Please refer to the press release issued today for a detailed reconciliation between GAAP and non-GAAP financial results. So now, I'd like to turn the call over to Rajesh. Please go ahead.

Rajesh Vashist -- Chief Executive Officer

Thank you, Leanne. Good afternoon, and thank you for joining on today's call. I'm pleased to report to the first quarter was another solid quarter with revenues of $35.5 million representing growth more than 63% year over year and above the high end of our guidance, coming off of a very strong fourth quarter due to see increasing order rates for our timing solutions. There are several reasons for SiTime's tremendous year-over-year growth.

First of all, we're the only semiconductor company that is solely focused on timing. As we have mentioned a few times, but also the only company to offer all high-volume timing categories, oscillators clocks, and resonators, moreover, committed to developing the higher-value products that solve difficult timing problems. We use the systems-level approach that is supported by a deep expertise in MEMS in analog packaging and algorithms. As a result, products like Elite and Emerald performed up to 20 times better than our competitors.

Customers recognizes focus and the value that we bring to them and they placed the trust in us. An example of this trust during Q1, we secured more than 40 designers for Elite, Emerald, and the Endura product line, which is in comms or communications applications, such as 5G, small cells, remote radio heads, and optical modules as well. In Aerospace defense applications, such as satellite communications, GPS, GNSS, and transponders in each of these applications, the site M device was chosen because it solved a very specific problem. And we believe that this is only the start of -- this is only the start of our journey with these customers.

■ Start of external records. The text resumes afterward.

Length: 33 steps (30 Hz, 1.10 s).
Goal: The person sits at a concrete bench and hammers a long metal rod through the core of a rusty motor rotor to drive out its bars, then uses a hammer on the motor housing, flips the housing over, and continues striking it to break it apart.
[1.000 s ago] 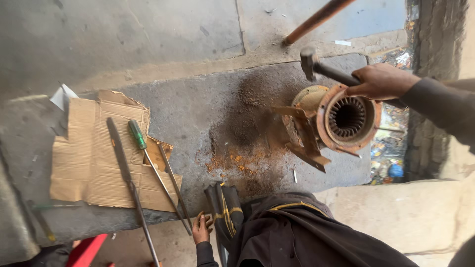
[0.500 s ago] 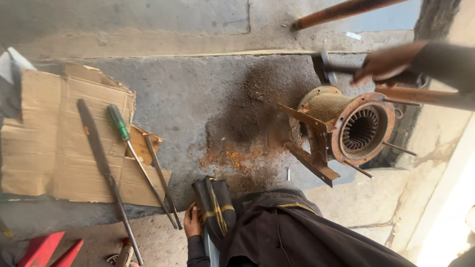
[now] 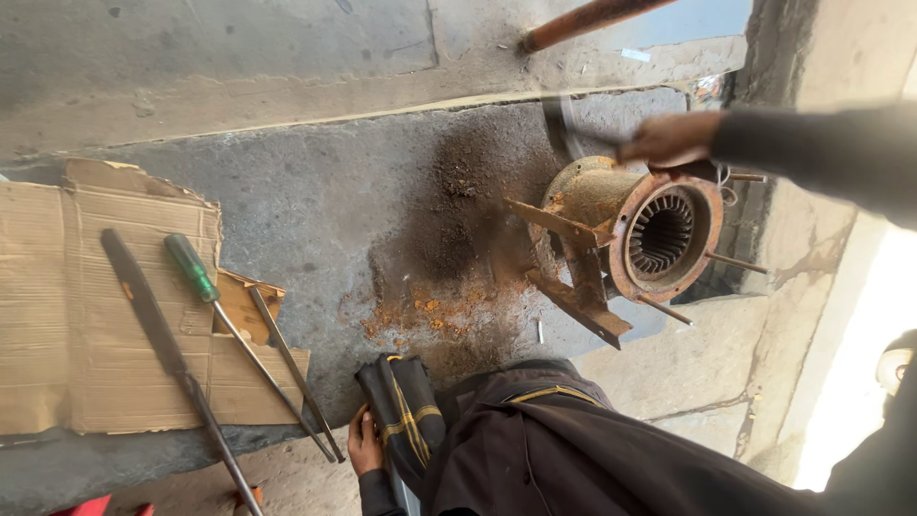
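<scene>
- The right hand (image 3: pixel 671 140) is closed in a fist round the handle of a hammer (image 3: pixel 565 129); the hammer is blurred, its head showing as a dark streak just above the rusty motor housing (image 3: pixel 630 229); the hand itself sits right over the housing's upper rim, and I cannot tell whether it touches the metal.
- The left hand (image 3: pixel 363 441) lies low at the bottom of the view, palm down, fingers loosely extended beside a black shoe with yellow stripes (image 3: pixel 406 416); it pinches nothing; whether it presses on the ground cannot be told.
- The motor housing lies on its side on the concrete floor (image 3: pixel 315 201), at the right of the scene, its open ribbed bore facing right; thin studs stick out from its round face; a rusted angle bracket (image 3: pixel 573 282) juts from its left side.
- A dark stain and orange rust flakes (image 3: pixel 430 311) spread over the floor left of the housing, between it and the shoe.
- Further left a torn sheet of cardboard (image 3: pixel 57 325) lies flat; on it rest a green-handled screwdriver (image 3: pixel 196 272), a long dark flat bar (image 3: pixel 153 325) and a thin metal rod (image 3: pixel 287 358), all slanting the same way, their tips running off the cardboard's edge.
- A brown round bar (image 3: pixel 583 19) crosses the top of the view, well apart from the hands.
</scene>
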Each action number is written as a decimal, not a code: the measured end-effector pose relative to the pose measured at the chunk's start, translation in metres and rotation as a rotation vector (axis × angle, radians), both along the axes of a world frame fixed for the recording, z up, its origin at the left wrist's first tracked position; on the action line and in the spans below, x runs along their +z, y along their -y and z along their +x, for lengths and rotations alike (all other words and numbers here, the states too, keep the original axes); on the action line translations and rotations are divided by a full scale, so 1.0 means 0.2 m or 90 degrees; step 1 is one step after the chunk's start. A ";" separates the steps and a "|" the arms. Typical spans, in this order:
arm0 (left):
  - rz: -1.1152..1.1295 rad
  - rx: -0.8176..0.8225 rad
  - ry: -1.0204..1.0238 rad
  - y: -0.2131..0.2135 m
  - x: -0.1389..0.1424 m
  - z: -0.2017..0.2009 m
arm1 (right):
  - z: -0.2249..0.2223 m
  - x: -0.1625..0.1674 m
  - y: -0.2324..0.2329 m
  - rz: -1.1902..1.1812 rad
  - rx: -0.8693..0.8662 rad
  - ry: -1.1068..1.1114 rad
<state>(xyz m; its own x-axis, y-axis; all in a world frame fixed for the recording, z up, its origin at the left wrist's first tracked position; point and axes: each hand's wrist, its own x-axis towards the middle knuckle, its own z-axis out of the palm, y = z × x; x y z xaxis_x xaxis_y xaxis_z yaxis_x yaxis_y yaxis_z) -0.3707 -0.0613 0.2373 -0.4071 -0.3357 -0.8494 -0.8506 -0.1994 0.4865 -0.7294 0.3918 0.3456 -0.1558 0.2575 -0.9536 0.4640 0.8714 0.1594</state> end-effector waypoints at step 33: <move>0.029 0.070 0.032 0.07 0.19 -0.05 | 0.30 0.44 -0.20 0.012 -0.008 -0.176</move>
<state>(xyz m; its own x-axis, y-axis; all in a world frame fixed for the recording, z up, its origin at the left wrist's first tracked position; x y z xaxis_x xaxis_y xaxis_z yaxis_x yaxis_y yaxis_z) -0.3800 -0.0747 0.2744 -0.3259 -0.3367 -0.8834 -0.8458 -0.3137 0.4316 -0.6700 0.4315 0.4331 -0.4070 0.2788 -0.8698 0.5026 0.8635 0.0417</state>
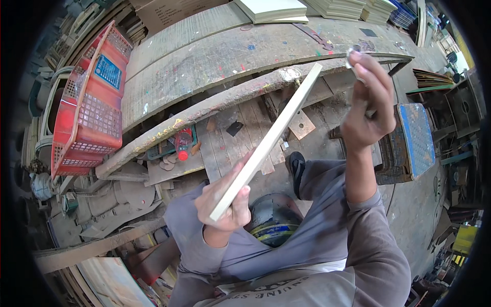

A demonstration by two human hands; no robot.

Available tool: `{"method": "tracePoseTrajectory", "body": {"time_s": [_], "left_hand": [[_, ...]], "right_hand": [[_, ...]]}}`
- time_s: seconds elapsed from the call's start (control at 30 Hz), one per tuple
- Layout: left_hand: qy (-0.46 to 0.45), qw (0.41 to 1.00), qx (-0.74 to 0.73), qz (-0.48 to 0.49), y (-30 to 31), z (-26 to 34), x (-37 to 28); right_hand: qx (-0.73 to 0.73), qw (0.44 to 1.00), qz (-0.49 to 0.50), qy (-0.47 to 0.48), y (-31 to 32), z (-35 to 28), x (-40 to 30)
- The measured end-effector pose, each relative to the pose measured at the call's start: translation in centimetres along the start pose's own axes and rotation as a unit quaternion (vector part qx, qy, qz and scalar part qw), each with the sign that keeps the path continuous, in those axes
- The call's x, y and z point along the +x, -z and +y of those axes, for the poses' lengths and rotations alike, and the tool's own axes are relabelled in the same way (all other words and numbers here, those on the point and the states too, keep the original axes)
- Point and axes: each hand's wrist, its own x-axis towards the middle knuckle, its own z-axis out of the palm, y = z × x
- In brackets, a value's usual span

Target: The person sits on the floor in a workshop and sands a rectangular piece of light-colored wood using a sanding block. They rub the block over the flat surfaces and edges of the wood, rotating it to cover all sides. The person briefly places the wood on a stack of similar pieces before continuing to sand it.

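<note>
My left hand grips the lower end of a pale wooden board, thumb on one side and fingers on the other. The board is tilted up and away to the right, with its narrow edge facing me. Its far end overlaps the front rail of the workbench in view; whether they touch, I cannot tell. To the right of that end, my right hand is raised, apart from the board. A small whitish piece, perhaps folded sandpaper, is pinched between its fingertips.
The paint-spotted wooden workbench bears stacked pale panels and a flat rusty metal tool. A red plastic crate stands at left. Below are a red-capped bottle and wood offcuts. A blue-edged stack stands at right.
</note>
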Motion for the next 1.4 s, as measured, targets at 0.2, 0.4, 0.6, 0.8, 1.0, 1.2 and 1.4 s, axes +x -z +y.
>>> {"method": "tracePoseTrajectory", "body": {"time_s": [0.2,0.4,0.6,0.8,1.0,1.2,1.4], "left_hand": [[0.138,0.985,-0.088,0.055,-1.3,0.4,0.6],[0.183,0.977,-0.108,-0.006,-0.9,-0.1,1.8],[0.167,0.979,-0.113,-0.041,-0.8,-2.2,1.1],[0.105,0.991,-0.033,0.074,-3.9,-3.5,0.1],[0.210,0.966,-0.149,0.019,-1.4,-1.5,2.4],[0.206,0.968,-0.141,0.013,-0.7,-1.4,2.4],[0.196,0.971,-0.136,0.004,-1.4,-1.1,2.8]], "right_hand": [[-0.036,0.990,-0.137,-0.001,-3.0,0.1,-1.8],[0.054,0.949,-0.291,-0.113,-4.0,-1.3,-4.4],[0.232,0.890,-0.389,-0.063,-5.1,-7.2,-3.8],[0.210,0.884,-0.417,0.005,-5.5,-8.2,-3.5],[0.133,0.920,-0.370,0.000,-5.7,-3.2,-3.2],[0.009,0.951,-0.294,-0.094,-3.8,3.8,-3.3],[-0.008,0.955,-0.294,0.042,-3.0,-1.0,-1.3]]}}
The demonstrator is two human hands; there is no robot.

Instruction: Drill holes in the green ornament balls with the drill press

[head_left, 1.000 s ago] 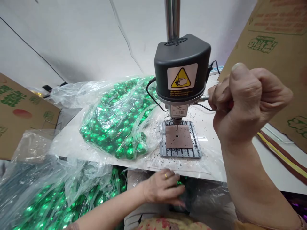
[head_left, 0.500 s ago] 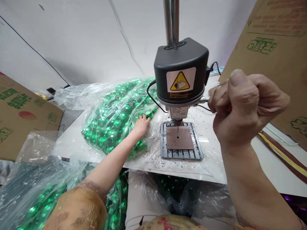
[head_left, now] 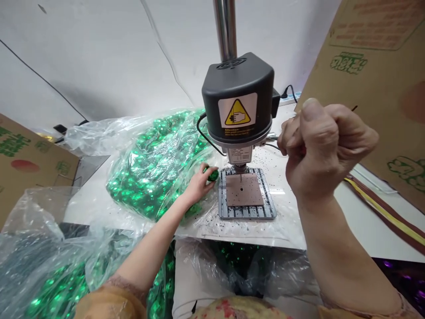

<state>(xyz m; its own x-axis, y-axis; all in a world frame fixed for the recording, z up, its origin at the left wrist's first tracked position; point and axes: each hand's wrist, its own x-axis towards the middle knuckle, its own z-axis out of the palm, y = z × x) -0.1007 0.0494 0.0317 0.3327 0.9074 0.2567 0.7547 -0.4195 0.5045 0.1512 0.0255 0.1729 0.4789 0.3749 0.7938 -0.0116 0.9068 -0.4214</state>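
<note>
Between the fingertips of my left hand (head_left: pixel 198 185) is a shiny green faceted ball (head_left: pixel 211 173), just left of the drill plate. Beside that hand lies a clear plastic bag (head_left: pixel 142 164) full of similar green pieces. My right hand (head_left: pixel 323 148) is closed in a fist around a feed handle of the bench drill press (head_left: pixel 237 99); the grip itself is mostly hidden. Under the chuck, the thin drill bit (head_left: pixel 241 177) points down at a brown square board (head_left: pixel 247 197) with a dark hole. The board rests on the slotted metal base (head_left: pixel 224 210).
Dark shavings are scattered over the white table (head_left: pixel 288 228) around the base. Cardboard boxes stand at the left (head_left: pixel 36 164) and right (head_left: pixel 372 88). Brown and yellow strips (head_left: pixel 381 208) lie at right. Another bag of green pieces (head_left: pixel 63 279) sits below the table edge.
My left hand has come out of the bag toward the drill base, now with a green ball in its fingers. My right hand stays on the handle. The view has shifted slightly.
</note>
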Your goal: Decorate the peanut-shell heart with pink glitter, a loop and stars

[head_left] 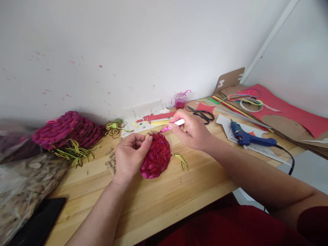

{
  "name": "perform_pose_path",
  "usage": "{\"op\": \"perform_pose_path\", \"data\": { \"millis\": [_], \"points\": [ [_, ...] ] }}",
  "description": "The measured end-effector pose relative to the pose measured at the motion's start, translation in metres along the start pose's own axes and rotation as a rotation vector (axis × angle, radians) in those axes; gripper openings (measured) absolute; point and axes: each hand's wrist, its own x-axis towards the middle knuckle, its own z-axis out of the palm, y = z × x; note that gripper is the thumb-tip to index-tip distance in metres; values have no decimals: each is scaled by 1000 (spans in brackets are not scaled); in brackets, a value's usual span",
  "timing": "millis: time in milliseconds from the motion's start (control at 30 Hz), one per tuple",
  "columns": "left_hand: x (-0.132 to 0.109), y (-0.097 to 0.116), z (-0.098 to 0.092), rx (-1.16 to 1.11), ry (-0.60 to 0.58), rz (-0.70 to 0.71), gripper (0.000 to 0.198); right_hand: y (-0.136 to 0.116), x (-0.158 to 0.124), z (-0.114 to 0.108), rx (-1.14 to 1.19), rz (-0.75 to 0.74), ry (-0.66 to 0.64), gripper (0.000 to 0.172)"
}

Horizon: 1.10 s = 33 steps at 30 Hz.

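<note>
My left hand point(132, 155) grips the upper left edge of a round red disc point(156, 157) covered with magenta-painted peanut shells. An unpainted tan shell point(153, 132) shows at the disc's top, by my thumb. My right hand point(191, 130) is closed around a paintbrush point(177, 124) with a white handle. Its pink-stained tip touches or nearly touches the disc's top edge; I cannot tell which. Yellow-green strings point(182, 162) stick out at the disc's right. Loose peanut shells point(110, 160) lie on the table just left of my left hand.
Finished-looking magenta discs point(64, 130) are stacked at the left, beside a bag of peanut shells point(30, 184) and a black flat object point(38, 222). A cup of pink paint point(180, 100) stands by the wall. Scissors point(203, 114), a blue glue gun point(249, 136) and red card point(289, 109) lie right.
</note>
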Motion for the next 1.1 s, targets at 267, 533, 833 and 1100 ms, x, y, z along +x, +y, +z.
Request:
{"op": "perform_pose_path", "data": {
  "millis": [267,533,833,1100],
  "points": [
    [0,0,1,0,12,3,31,-8,0,-2,-12,-47,-37,8],
    [3,-1,0,-76,12,-80,34,-9,-1,-4,-28,-150,-73,8],
    [5,-6,-1,-98,-7,-109,36,-6,0,-4,-61,-181,-96,9],
    [7,-10,-2,-130,-13,-113,38,2,4,-7,26,40,-17,10]
  ]
}}
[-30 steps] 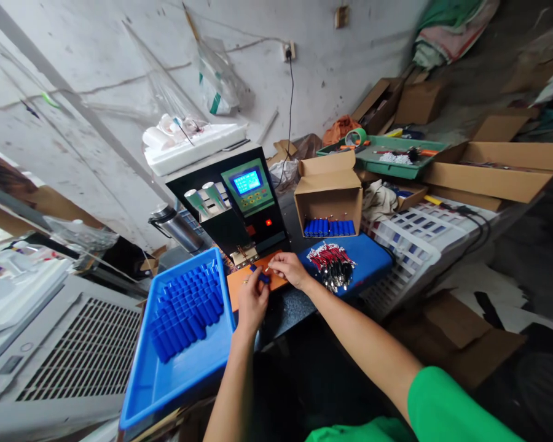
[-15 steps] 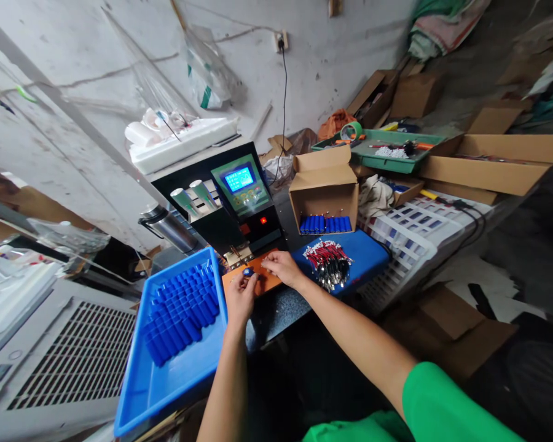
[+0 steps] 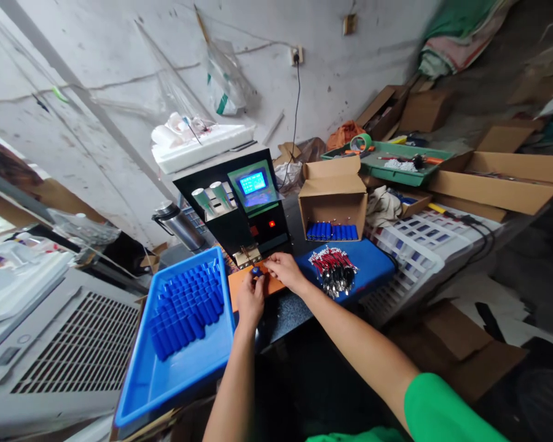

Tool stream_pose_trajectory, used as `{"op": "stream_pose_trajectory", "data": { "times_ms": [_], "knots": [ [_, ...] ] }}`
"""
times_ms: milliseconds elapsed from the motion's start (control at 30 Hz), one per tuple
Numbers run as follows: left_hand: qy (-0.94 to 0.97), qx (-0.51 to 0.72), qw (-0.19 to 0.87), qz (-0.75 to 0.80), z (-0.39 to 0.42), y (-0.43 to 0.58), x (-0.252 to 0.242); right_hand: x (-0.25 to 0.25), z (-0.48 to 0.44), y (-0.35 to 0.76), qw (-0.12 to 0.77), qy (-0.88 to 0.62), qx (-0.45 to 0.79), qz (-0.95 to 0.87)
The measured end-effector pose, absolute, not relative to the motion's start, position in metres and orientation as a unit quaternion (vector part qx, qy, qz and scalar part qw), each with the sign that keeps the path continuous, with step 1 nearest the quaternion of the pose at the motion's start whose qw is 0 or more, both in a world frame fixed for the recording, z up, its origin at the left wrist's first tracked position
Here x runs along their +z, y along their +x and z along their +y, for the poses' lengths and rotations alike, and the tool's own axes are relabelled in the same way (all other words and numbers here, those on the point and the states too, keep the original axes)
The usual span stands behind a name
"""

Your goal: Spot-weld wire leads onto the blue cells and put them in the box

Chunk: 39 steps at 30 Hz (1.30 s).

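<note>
My left hand (image 3: 251, 297) is closed on a blue battery cell (image 3: 257, 271), seen end-on at the electrodes of a black spot welder (image 3: 281, 216). Under both hands lies an orange board (image 3: 236, 283). My right hand (image 3: 284, 271) pinches its fingertips together just right of the cell; whatever they hold is too small to make out. Left of the board, a blue tray (image 3: 152, 393) holds rows of blue battery cells (image 3: 188, 313). To the right, a bundle of red and black wires (image 3: 334, 270) with white connectors rests on a blue pad (image 3: 373, 261).
Behind the pad stands an open cardboard box (image 3: 334, 205) with blue cells inside. A steel flask (image 3: 182, 226) is left of the welder. A green tray (image 3: 396, 175) and a white plastic crate (image 3: 412, 245) are at the right.
The view has shifted, so the scene sits slightly lower and further right. My left hand has brought the cell closer to the welder's electrodes; my right hand stays beside it.
</note>
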<state>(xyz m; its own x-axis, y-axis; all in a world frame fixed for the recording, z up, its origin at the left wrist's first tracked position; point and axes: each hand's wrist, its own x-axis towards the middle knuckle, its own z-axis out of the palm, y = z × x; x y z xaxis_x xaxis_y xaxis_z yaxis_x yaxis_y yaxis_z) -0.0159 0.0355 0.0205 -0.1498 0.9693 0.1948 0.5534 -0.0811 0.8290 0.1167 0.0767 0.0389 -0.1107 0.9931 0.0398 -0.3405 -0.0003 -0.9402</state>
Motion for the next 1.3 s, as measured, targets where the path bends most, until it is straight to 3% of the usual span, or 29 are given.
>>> {"op": "stream_pose_trajectory", "data": {
  "times_ms": [233, 600, 1300],
  "knots": [
    [0.619, 0.404, 0.229, 0.634, 0.032, -0.015, 0.023, 0.045, 0.074, 0.107, 0.543, -0.368, 0.608, -0.447],
    [0.625, 0.393, 0.199, 0.645, 0.032, -0.014, 0.024, 0.037, 0.079, 0.106, 0.494, -0.466, 0.437, -0.59],
    [0.622, 0.354, 0.166, 0.679, 0.029, -0.011, 0.029, 0.048, 0.077, 0.111, 0.465, -0.477, 0.397, -0.631]
  ]
}}
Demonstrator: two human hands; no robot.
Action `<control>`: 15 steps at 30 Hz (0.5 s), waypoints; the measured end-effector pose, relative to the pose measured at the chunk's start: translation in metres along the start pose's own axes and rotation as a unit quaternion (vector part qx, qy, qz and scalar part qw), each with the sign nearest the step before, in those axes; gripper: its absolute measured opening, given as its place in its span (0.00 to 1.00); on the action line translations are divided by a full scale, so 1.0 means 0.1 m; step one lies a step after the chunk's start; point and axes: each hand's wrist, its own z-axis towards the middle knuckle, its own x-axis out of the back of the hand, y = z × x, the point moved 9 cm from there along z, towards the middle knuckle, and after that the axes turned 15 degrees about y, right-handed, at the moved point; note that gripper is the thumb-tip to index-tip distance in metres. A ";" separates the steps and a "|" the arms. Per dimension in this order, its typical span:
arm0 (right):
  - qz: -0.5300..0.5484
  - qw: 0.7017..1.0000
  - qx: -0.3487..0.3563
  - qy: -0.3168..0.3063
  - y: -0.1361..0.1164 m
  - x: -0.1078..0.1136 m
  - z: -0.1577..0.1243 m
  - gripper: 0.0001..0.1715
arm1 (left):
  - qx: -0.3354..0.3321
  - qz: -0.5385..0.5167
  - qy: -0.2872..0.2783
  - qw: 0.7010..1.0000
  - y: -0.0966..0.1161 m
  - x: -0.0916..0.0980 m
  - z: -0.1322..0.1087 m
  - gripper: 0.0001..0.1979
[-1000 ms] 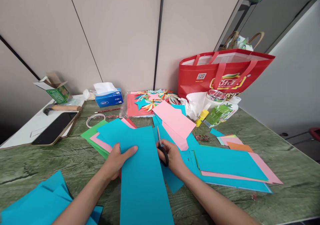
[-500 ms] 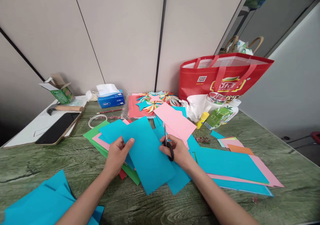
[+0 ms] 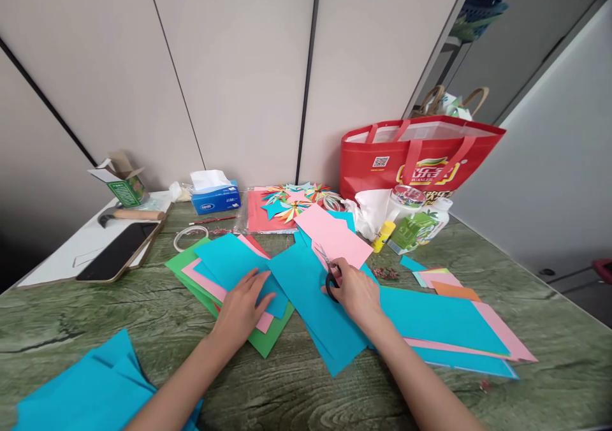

As we have deep technical engagements with key customers, we understand the customer's roadmap, which enables us to do develop better major what we call platform products. As leaders also uncover specific opportunities that can be addressed by a rapid release strategy, which we call derivative products, which are simpler modifications of our existing platforms, driven by more stringent future technical requirements in communications and cloud infrastructure automotive and mobile IOT. We plan to expand into higher-value oscillators and clocks over the next five -- three to five years. And we expect to deliver over a hundred platforms and derivatives in that timeframe about a year ago, we'd reevaluated a pricing strategy and decided to change prices on our lower-margin business.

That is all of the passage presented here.